- **REQUIREMENT**
Nothing but the lines from the top of the following entries through the line with "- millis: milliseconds" should be printed, exactly as they are.

Top of RECORDS SHOWN

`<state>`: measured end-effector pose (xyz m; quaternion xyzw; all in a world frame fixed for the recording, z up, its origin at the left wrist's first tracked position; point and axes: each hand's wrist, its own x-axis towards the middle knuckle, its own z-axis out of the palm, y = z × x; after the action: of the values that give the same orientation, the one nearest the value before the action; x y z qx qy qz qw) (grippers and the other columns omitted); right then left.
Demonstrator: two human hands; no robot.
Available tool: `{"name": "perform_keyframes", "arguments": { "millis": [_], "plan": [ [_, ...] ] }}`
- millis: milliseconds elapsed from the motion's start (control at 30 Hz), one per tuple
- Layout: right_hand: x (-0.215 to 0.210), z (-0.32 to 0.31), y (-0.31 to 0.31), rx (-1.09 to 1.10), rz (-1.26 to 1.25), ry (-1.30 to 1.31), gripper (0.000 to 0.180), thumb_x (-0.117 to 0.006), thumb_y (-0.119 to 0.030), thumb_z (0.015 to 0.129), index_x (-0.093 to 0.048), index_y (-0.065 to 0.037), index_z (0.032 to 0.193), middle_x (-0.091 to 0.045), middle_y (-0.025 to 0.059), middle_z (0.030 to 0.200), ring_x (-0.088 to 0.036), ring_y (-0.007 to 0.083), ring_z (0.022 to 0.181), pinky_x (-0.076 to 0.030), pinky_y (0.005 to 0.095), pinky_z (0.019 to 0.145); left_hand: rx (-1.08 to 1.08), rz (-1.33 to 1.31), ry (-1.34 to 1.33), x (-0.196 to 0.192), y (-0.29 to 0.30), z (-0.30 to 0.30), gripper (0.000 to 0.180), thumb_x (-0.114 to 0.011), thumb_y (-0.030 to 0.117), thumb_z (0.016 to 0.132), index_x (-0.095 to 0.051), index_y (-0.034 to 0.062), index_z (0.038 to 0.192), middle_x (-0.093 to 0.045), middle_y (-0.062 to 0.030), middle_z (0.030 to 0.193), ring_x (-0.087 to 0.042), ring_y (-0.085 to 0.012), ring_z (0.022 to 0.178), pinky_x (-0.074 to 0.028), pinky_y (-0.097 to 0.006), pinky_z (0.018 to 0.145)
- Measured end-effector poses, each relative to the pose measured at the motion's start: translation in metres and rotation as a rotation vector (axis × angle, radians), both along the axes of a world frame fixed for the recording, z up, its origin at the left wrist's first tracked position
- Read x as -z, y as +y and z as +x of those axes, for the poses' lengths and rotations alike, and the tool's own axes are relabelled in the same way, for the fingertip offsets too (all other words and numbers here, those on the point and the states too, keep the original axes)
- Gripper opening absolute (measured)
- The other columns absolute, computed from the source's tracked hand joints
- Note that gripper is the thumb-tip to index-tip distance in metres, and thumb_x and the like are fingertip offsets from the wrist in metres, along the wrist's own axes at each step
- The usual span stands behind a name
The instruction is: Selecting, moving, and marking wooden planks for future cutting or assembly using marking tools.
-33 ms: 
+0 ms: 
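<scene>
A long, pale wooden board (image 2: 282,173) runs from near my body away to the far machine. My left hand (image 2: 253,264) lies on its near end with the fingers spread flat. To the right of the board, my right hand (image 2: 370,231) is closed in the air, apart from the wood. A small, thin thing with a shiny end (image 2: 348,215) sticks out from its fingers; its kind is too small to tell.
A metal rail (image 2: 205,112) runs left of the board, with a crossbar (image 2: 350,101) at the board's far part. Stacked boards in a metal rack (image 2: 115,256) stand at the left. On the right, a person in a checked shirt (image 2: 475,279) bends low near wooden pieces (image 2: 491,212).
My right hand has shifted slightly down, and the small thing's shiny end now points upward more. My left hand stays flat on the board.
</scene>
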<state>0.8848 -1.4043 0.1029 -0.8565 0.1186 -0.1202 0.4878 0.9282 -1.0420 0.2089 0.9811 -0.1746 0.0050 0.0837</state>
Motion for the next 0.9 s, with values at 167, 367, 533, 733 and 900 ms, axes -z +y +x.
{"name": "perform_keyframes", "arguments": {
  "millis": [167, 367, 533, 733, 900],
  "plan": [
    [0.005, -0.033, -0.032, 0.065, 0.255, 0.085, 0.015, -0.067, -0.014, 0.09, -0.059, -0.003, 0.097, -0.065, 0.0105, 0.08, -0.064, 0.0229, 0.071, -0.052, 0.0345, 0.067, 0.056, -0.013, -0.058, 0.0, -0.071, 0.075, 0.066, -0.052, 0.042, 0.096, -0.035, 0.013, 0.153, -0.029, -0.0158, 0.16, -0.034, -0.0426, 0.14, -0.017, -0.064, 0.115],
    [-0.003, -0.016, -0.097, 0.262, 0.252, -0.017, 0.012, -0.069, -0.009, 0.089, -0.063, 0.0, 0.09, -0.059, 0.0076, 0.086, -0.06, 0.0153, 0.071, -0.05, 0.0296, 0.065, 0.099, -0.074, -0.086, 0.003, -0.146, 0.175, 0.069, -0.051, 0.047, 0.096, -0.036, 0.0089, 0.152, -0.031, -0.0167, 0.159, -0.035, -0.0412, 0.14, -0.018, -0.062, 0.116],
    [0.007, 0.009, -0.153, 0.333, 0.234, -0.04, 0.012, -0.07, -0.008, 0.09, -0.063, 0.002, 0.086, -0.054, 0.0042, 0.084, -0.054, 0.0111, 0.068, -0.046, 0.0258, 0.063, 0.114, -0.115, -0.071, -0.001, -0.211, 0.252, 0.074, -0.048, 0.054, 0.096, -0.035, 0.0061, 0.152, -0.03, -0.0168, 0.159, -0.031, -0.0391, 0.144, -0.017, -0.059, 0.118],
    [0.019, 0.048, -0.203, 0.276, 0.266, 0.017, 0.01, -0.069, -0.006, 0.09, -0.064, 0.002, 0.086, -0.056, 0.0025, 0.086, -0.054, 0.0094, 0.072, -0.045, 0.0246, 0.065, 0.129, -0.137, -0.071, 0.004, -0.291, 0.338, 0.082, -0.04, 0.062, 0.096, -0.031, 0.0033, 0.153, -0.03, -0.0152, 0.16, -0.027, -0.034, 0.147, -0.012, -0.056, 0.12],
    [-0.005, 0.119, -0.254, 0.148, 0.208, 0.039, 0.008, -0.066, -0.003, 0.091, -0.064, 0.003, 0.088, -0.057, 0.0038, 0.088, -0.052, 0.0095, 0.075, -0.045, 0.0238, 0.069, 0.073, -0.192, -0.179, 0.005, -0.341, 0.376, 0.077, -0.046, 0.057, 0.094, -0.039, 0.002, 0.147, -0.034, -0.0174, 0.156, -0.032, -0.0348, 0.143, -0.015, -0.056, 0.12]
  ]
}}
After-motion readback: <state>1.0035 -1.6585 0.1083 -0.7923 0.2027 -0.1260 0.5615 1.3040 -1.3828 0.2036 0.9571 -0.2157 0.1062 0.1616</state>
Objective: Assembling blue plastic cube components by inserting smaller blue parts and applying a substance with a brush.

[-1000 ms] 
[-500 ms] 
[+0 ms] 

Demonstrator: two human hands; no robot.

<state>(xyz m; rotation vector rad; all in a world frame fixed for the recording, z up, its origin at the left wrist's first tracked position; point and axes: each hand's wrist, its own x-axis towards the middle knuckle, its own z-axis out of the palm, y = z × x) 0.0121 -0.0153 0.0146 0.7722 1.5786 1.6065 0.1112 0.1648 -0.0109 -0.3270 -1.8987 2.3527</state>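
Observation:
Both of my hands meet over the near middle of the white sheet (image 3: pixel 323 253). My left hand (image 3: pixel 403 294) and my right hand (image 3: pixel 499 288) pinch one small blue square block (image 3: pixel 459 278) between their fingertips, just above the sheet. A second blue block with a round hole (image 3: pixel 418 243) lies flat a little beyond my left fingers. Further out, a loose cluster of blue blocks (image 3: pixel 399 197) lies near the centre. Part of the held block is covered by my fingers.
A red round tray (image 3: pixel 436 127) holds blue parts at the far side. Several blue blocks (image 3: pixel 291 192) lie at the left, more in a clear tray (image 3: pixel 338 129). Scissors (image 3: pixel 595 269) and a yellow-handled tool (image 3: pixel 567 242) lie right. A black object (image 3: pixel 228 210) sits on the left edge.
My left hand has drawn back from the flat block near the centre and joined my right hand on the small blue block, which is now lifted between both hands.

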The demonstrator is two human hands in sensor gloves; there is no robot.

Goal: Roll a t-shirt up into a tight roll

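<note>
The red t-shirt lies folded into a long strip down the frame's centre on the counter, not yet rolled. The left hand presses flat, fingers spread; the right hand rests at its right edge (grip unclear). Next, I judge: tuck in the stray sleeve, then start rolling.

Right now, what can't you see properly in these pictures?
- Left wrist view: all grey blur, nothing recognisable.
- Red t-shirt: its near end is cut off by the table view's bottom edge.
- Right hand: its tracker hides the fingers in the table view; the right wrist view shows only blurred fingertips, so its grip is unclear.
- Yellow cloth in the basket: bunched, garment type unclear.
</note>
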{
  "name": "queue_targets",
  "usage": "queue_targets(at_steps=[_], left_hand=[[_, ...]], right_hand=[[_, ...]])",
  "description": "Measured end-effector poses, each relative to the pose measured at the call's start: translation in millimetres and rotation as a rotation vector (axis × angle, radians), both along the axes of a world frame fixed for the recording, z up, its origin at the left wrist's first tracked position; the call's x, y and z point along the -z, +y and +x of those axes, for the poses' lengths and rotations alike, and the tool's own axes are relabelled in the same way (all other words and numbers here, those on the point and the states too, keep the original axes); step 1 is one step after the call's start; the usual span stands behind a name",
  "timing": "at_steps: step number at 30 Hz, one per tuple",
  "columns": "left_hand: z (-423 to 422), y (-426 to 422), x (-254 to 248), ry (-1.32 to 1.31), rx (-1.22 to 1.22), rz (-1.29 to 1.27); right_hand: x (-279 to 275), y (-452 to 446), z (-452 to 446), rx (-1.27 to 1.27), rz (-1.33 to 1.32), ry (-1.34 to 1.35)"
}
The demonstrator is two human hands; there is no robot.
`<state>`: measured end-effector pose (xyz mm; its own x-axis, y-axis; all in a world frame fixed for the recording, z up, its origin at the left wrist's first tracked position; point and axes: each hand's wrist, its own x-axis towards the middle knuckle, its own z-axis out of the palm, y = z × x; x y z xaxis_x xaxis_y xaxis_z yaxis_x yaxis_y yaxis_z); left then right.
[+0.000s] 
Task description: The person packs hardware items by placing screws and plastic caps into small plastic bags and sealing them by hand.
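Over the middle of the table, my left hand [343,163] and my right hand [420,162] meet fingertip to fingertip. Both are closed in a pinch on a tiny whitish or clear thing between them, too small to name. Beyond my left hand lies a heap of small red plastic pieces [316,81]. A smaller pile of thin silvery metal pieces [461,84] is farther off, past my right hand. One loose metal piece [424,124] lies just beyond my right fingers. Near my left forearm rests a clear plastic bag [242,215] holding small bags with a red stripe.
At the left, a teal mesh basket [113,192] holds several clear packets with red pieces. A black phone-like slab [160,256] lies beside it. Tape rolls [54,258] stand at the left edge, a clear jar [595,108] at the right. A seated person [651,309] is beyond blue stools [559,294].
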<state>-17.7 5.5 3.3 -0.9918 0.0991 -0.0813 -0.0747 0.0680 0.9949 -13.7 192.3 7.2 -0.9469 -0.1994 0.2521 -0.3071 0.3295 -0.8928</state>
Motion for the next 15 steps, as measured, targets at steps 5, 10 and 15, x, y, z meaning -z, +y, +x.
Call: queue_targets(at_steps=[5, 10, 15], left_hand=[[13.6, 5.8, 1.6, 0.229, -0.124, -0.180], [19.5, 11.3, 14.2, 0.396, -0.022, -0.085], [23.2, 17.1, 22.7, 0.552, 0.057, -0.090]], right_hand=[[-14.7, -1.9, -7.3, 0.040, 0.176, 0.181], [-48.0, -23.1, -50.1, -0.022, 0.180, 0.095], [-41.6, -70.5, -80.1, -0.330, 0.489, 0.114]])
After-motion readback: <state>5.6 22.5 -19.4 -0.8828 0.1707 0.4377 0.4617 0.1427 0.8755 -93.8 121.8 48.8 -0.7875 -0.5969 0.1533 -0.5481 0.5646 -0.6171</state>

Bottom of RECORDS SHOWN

- **PROBLEM SOLUTION**
`<state>`: measured end-effector pose (xyz m; quaternion xyzw; all in a world frame fixed for the recording, z up, its origin at the left wrist's first tracked position; point and axes: each hand's wrist, its own x-axis towards the middle knuckle, its own z-axis out of the palm, y = z × x; after the action: of the values that give the same orientation, the one nearest the value before the action; x y z qx qy qz qw) (grippers and the other columns omitted); right then left.
Demonstrator: two human hands; no robot.
Available tool: `{"name": "perform_keyframes", "arguments": { "millis": [_], "plan": [ [_, ...] ] }}`
- millis: milliseconds elapsed from the motion's start (control at 30 Hz), one per tuple

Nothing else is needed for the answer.